O tango do caos moral
No mesmo álbum, Raul emprestou sua irreverência ao tango “Cambalache”, de Enrique Santos Discépolo (1934), refazendo-o em português. Discépolo compôs a letra em plena “Década Infame” argentina, censurada por criticar golpe após golpe e a corrupção endêmica . Raul manteve cada sílaba, mas injetou energia roqueira:
“Que o mundo foi e será uma porcaria, eu já sei
Em 506 e em 2000 também
Que sempre houve ladrões, maquiavélicos e safados
Contentes e frustrados, valores, confusão”.
Esses primeiros versos, ribombeando em português, soam como um jornalista da consciência: as mesmas mazelas de 1934 – a impunidade, a desigualdade, o cinismo – atravessaram o tempo para nos assombrar em 2025, entre escândalos financeiros e desastres ambientais.
Raul prossegue, apontando o cerne do “cambalache”:
“Mas que o século XX é uma praga de maldade e lixo
Já não há quem negue
Vivemos atolados na lameira
E no mesmo lodo todos manuseados”.
Em pleno século XXI, esse “lixo moral” se manifesta em mercados predatórios, polarização digital e no colapso ético de instituições que deveriam servir ao bem comum. A leitura raulseixista lembra que protestos saem das ruas, mas também se travam nos bastidores de gabinetes e de feeds de notícias.
Atingindo o ápice da denúncia, Discépolo faz uma provocação que Raul ecoa:
“Hoje em dia dá no mesmo ser direito que traidor
Ignorante, sábio, besta, pretensioso, afanador”.
Num mundo onde algoritmos não distinguem coragem de demagogia, essas linhas gritadas em português pedem que distingamos — na prática — quem se empenha pelo coletivo e quem se aproveita da confusão para lucrar.
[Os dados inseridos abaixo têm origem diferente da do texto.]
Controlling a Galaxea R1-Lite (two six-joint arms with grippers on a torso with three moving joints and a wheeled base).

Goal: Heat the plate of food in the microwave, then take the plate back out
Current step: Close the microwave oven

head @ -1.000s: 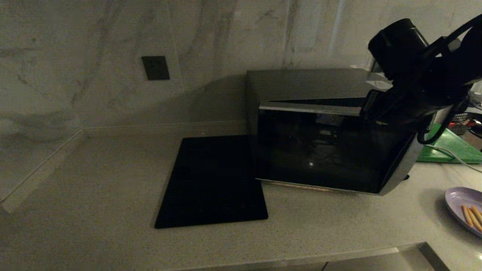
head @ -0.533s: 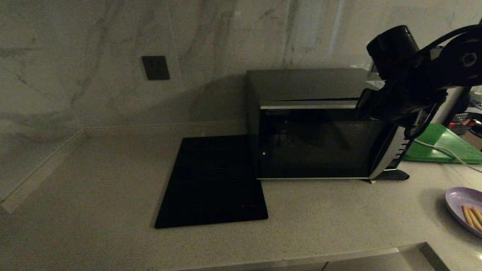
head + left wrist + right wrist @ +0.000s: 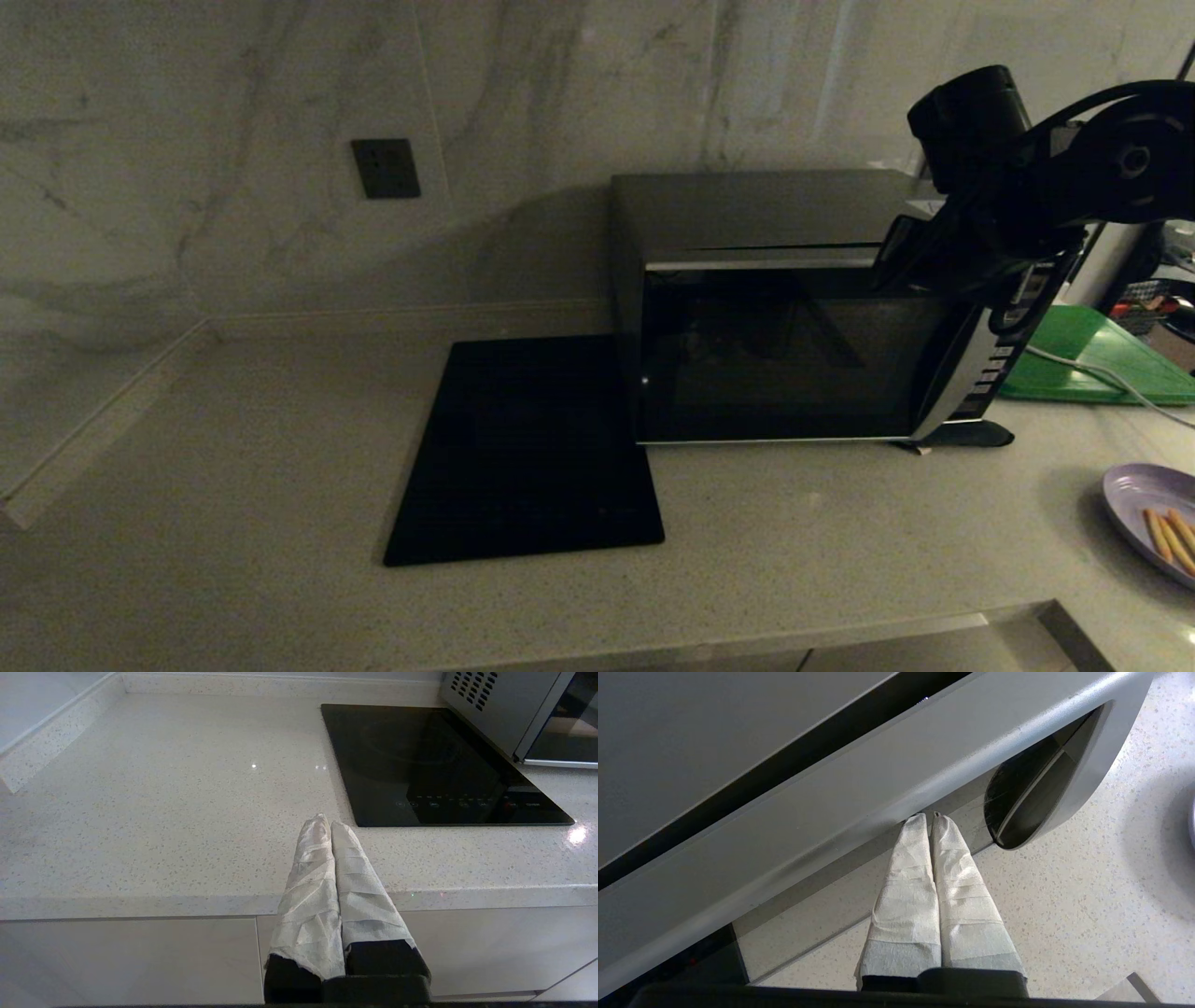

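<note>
The worktop [image 3: 233, 448] carries the microwave [image 3: 784, 308], its door all but shut, a thin dark gap left along the top edge. My right gripper [image 3: 927, 819], fingers pressed together and holding nothing, sits with its tips against the door's upper edge near the curved handle [image 3: 1064, 779]. I judge a steady, square push will latch it without shoving the box backward. The plate of food [image 3: 1153, 523] sits on the worktop well to the right. My left gripper [image 3: 325, 823], pressed together too, rests parked over the front edge.
</note>
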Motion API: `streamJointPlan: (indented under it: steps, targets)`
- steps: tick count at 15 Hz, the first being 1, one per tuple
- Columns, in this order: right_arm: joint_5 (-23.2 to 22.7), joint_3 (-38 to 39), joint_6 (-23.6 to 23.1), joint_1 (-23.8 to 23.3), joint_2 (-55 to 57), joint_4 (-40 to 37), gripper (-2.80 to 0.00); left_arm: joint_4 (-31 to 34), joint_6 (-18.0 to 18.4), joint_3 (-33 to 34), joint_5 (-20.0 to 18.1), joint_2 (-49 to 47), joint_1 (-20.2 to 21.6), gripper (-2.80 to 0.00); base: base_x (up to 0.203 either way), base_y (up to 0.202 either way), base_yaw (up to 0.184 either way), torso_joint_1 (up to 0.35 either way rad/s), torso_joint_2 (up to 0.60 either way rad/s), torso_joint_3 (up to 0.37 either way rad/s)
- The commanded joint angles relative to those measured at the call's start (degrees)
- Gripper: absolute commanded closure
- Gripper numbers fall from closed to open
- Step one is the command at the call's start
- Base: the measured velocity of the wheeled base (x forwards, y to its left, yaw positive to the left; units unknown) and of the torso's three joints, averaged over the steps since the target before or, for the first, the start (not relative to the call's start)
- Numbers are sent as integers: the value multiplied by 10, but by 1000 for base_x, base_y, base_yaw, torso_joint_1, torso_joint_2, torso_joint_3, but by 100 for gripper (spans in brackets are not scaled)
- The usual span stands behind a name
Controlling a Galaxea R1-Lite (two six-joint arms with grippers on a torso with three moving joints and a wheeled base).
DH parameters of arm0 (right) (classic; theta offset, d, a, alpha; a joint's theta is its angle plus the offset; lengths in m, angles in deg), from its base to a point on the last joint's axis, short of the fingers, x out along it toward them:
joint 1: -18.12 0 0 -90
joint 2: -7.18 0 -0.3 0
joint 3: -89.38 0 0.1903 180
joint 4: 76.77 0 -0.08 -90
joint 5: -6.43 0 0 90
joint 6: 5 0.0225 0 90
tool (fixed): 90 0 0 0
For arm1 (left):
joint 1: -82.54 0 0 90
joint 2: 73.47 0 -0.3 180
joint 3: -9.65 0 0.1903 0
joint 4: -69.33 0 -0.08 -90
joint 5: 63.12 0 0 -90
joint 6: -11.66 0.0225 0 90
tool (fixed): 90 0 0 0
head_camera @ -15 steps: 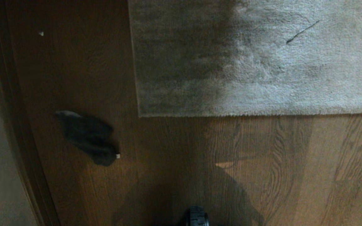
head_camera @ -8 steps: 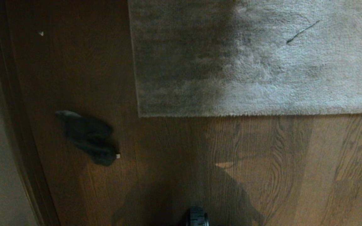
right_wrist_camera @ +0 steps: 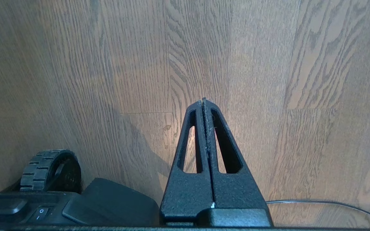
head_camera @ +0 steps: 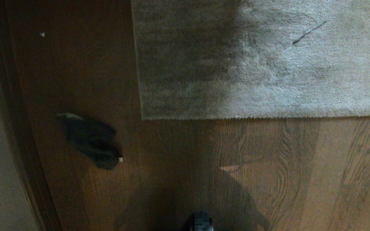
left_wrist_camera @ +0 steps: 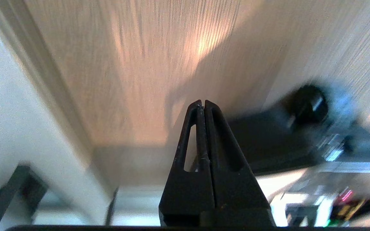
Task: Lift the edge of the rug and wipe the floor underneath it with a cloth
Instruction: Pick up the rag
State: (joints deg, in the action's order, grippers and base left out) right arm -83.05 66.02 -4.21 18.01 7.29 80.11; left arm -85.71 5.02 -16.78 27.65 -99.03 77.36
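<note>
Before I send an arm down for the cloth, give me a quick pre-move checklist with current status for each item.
1. The cloth located and free to pick: ok. It lies crumpled on the floor, left of the rug corner, apart from it.
2. The rug edge flat, not yet lifted: ok.
3. Left gripper empty: ok. It is shut on nothing.
4. Left gripper ready to grasp: not ok; it needs opening first.
5. Right gripper empty: ok. It is shut, above bare floor beside the base wheel.
6. Cable on the floor near the right gripper: cannot tell whether it will be in the way.
</note>
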Motion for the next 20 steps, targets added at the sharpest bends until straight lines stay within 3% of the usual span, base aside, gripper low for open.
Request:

Um legado — e um desafio — para 2025
Celebrar Raul Seixas aos 80 anos é perceber que ele não ofereceu respostas fáceis nem slogans vazios. Seu legado é um chamado à rebeldia lúcida, à coragem de não se conformar: Vacinar-se contra a idolatria significa questionar heróis de ocasião — seja o político carismático, o influencer de plantão ou até o guru corporativo — e exigir prova de compromisso ético antes de conceder atenção ou voto.
Assumir responsabilidade informativa é mais do que compartilhar: é checar, confrontar contrapontos e manter acesa a chama da dúvida metódica, escudo contra as fake news que minam a coesão social.
Valorizar a memória crítica significa revisitar não apenas as datas oficiais, mas as histórias de quem sofreu por recusar o silêncio — de Cristo a Lennon, de Tancredo a King, de Gandhi a Discépolo — e traduzir esses exemplos em prevenção à intolerância e ao autoritarismo.
Protagonizar o presente ultrapassa o entretenimento digital: pedir mais, envolver-se em causas concretas, frequentar assembleias, discutir políticas públicas. A história não se faz nos palanques vazios nem nos cafés virtuais, mas na arena real, onde decisões moldam vidas.
Comemorando com propósito
Ao ouvir hoje “Cowboy Fora da Lei” e “Cambalache” em sequência, temos diante de nós um duplo espelho: um cowboy que recusa virar herói de papel e um tango que desnuda a podridão ética de todos os tempos. Essa obra híbrida – country rock, poesia filosófica e tango transgressor – permanece viva, pulsando entre playlists, trilhas de séries e corações inquietos.